Ciphersuites would greatly increase interoperability in deployments by
reducing the number of knobs a user has to twiddle in order to match two
IPsec systems. The IKEv2 design rationale document says that the authors
wanted to do ciphersuites but didn't because they heard a lot of
objections that "people preferred to negotiate individual algorithms".
It is highly doubtful that end users stated this preference; it is much
more likely that implementors did so that they could accommodate a few
users who think they get more security with more choices.

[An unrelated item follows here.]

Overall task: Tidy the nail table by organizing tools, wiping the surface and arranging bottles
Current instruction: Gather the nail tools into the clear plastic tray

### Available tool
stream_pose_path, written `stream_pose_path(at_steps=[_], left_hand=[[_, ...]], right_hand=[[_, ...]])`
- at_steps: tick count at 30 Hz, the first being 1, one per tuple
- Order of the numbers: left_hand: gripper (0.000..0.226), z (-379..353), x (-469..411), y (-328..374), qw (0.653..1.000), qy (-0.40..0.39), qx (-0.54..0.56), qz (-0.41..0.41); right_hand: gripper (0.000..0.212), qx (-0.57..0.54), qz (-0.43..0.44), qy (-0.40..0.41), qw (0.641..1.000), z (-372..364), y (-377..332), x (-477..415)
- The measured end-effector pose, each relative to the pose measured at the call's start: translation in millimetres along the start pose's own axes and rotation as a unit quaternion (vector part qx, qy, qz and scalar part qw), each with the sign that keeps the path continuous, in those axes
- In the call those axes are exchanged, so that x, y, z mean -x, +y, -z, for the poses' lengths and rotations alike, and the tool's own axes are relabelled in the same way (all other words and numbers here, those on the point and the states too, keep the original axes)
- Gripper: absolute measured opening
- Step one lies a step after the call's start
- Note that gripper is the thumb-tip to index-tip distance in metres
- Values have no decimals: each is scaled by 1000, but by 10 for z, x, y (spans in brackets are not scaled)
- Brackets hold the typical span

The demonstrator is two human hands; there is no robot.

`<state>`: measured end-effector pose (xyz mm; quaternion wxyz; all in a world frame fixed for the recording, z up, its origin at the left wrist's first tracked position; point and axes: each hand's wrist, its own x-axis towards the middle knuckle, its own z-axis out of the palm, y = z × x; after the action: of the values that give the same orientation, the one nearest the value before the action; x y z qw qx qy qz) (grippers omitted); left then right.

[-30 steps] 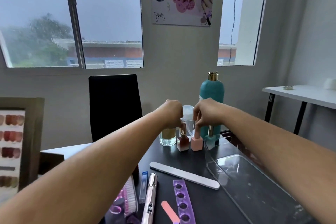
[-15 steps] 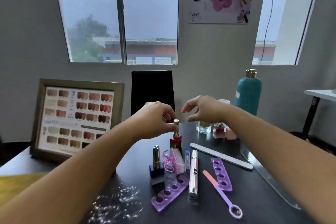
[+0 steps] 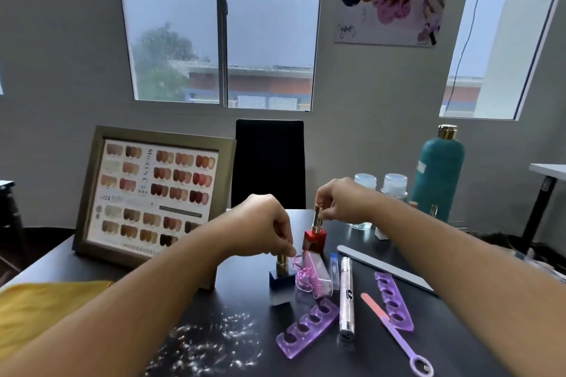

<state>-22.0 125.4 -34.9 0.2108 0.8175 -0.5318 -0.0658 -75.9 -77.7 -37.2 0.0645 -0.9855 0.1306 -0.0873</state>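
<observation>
Red bottle (image 3: 314,240), middle of the frame: the right hand (image 3: 340,199) pinches its gold cap. The left hand (image 3: 263,223) grips the dark bottle (image 3: 281,280) by its cap, probably to line both up.

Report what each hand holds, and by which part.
Left hand: dark bottle, by its gold cap. Right hand: red bottle, by its gold cap.

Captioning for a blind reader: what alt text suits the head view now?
Over a black table, the left hand pinches the gold cap of a dark blue bottle and the right hand that of a red bottle. Purple toe separators, a nail file and white dust lie nearby.
</observation>
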Motion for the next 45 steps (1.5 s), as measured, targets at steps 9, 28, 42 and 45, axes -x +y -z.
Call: stream_pose_path(at_steps=[9,28,42,45], left_hand=[[15,122,-695,228,985,166,38,-22],[28,-828,-1921,559,989,146,35,11],[32,-301,-1406,619,985,168,-8,-32],[29,-181,-1123,593,984,173,-11,-36]], right_hand=[[7,-89,-65,60,992,639,560,322],[10,-63,-171,2,983,342,1207,448],[12,-63,-130,71,987,699,870,719],[11,-77,-104,82,988,744,672,798]])
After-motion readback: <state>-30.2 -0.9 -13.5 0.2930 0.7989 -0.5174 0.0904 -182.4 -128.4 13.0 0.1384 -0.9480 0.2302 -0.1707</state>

IKEv2 can have both the flexibility of individual mixing and matching of
algorithms and the simplicity of ciphersuites at the same time. Suites
can be specified as user interface items and implementations can be told
that they should implement at least one of them (the one that matches
the mandatory-to-implement algorithms). The suites can be given letters
(because the numbers are already taken for DH groups), and a few could
be listed in the document, and additional ones can being added later by
IANA. The initial ones might be:

Suite A
Phase 1: AES-128, SHA-1, preshared keys, MODP group 5
Phase 2: AES-128, SHA-1, MODP group 5, ESP tunnel mode

Suite B
Phase 1: AES-128, SHA-1, RSA certs, MODP group 5
Phase 2: AES-128, SHA-1, MODP group 5, ESP tunnel mode

Suite C
Phase 1: TripleDES, MD-5, signed DH, MODP group 2
Phase 2: TripleDES, MD-5, MODP group 2, ESP tunnel mode

A is the mandatory-to-implement algorithms with preshared keys, B is the
same but with certs. C is secure and can be used in case there is a
catastrophic defeat of AES, SHA-1, or MODP group 5. We would also define
a handful of others that we are sure will be used significantly used,
such as ones with no PFS. We don't have to list every possible
combination, only a handful that we think will help users. For all other
combinations, they can twiddle the options in the rest of the UI.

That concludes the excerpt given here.